Pros: Automatic entry: Buy stop orders allow traders to automatically enter the market when the price reaches a specific level, without having to monitor the market constantly. This can be useful for traders who have limited time or cannot monitor the market continuously.

What is buy stop and sell stop with example? ›

You place a “Buy Stop” order to buy at a price above the market price, and it is triggered when the market price touches or goes through the Buy Stop price. You place a “Sell Stop” order to sell when a specified price is reached.

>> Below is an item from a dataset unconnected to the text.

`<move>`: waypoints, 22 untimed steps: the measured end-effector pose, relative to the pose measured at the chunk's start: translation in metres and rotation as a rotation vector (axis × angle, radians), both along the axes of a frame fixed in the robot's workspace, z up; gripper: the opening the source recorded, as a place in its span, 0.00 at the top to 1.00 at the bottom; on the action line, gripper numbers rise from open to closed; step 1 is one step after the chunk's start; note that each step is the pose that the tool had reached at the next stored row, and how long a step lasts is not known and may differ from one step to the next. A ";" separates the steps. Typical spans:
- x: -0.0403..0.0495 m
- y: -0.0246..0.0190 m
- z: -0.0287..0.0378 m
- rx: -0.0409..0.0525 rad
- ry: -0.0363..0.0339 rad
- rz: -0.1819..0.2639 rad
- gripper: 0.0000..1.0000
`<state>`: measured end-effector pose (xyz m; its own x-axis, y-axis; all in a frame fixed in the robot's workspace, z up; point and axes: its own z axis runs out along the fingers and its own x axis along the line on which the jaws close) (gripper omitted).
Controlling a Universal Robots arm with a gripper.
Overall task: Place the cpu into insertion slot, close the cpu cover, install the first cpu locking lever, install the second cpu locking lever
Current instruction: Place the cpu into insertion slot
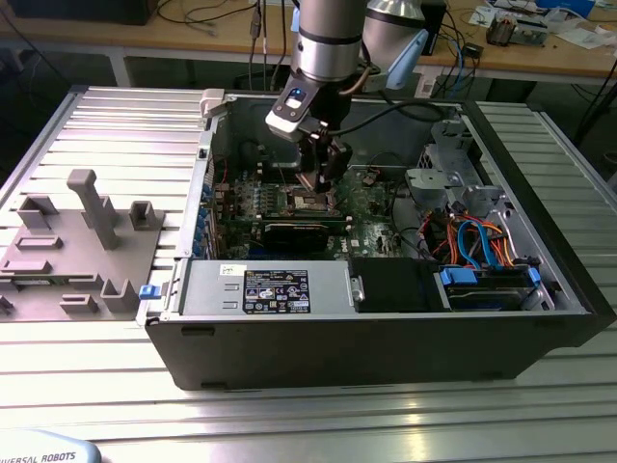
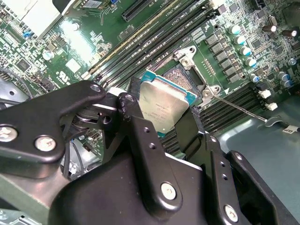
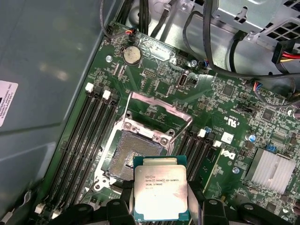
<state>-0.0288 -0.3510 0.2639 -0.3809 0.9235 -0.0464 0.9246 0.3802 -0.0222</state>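
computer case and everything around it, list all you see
computer case: one, black, open on the table
table: one, silvery ribbed, under the case
moulded tray: one, grey, on the table at the exterior view's left
motherboard: one, green, inside the case
socket: one, dark, bare, on the motherboard
cover: one, silvery frame, raised beside the socket
cpu: one, silvery top, gripped over the motherboard near the socket
power supply: one, grey, along the case's near wall
cables: several, blue and orange, at the exterior view's right
arm: one, silver-grey, reaching into the case
gripper: one, black, shut on the cpu
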 end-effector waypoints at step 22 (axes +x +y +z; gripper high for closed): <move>0.0000 0.0000 -0.0035 -0.0002 0.0001 -0.048 0.46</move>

What is an example of a stop payment order? ›

For example, a stop payment request can be “stop payment on check number 555 for $1,000 written to John & John Clearing & Forwarding on November 1, 2020.” If the check has not been processed by the receiving bank, the bank will flag it to prevent it from clearing.

What is an example of a buy stop-limit? ›

For example, if the current price per share is $60, the trader can set a stop price at $55 and a limit order at $53. The order is activated when the price falls to $55, but not below $53. Below $53, the order will not be fulfilled.

What is the difference between buy stop order and sell stop order? ›

Two of the most popular pending orders traders place are the “Buy Stop” and the “Sell Stop”. A Buy Stop is the price level set by the trader when they wish to buy an asset in the future. In contrast, Sell Stop is the price level set by the trader when they wish to sell an asset in the future.